Jeremy Gans is a Professor in Melbourne Law School, where he researches and teaches across all aspects of the criminal justice system. He holds higher degrees in both law and criminology. In 2007, he was appointed as the Human Rights Adviser to the Victorian Parliament's Scrutiny of Acts and Regulations Committee.

4 thoughts on “News: Latest special leave cycle yields five new appeals

  1. Transcripts of the six oral matters are now out. In two of the four that were not granted, the Court declined to hear from the respondent. At least in my mind, this leaves it unclear why the Court opted to hear these matters orally, rather than deciding them on the papers. Costs were awarded against the applicant in both cases.

  2. Dear Jeremy,

    New South Wales Aboriginal Land Council v Minister Administering the Aboriginal Land Rights Act 1983 [2015] NSWCA 349 (and the appeal granted special leave on 17 June 2016) does not concern a native title claim; it is an appeal from a decision of a Crown Minister under s. 36 of the Aboriginal Land Rights Act 1983 (NSW). That statutory regime is distinct from native title (and the Native Title Act 1993 (Cth)).

    Further the New South Wales Court of Appeal upheld the decision of the New South Wales Land and Environment Court, which is a court not an administrative tribunal. The Court does, however, have jurisdiction to reconsider the Aboriginal land claim de novo.

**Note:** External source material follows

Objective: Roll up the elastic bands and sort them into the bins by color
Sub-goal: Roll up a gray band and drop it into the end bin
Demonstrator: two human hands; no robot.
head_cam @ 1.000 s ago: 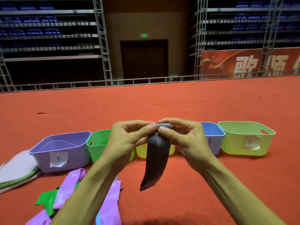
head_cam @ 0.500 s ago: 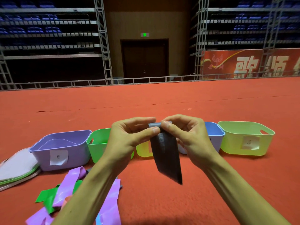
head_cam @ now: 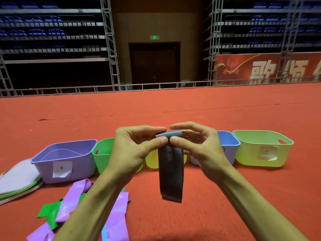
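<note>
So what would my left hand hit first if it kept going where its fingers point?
The left hand points at the right hand, so probably its thumb tip; both pinch the grey band.

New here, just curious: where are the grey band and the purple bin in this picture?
grey band (head_cam: 171, 180), head view, on its hanging middle part.
purple bin (head_cam: 81, 166), head view, on its front wall.

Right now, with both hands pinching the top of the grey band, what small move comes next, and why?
Probably roll the top edge another turn downward. The left hand and right hand pinch only a short rolled start, while most of the grey band hangs flat below, so it looks too loose to bin yet.
</note>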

  3. Kendirjian has been partially settled, in relation to the action against the appellant’s solicitor, Lepore. The parties have consented to the High Court allowing Kendirjan’s appeal against the NSW judgments in Lepore’s favour (which applied advocates’ immunity before the High Court narrowed it to exclude settlement negotiations), and remitting it to the NSWDC for determination: http://www.austlii.edu.au/au/cases/cth/HCATrans/2016/266.html. The status of Kendirjian’s case against his barrister, Conomos (who also was successful in the NSWDC & NSWCA) appears to be unchanged (for now.)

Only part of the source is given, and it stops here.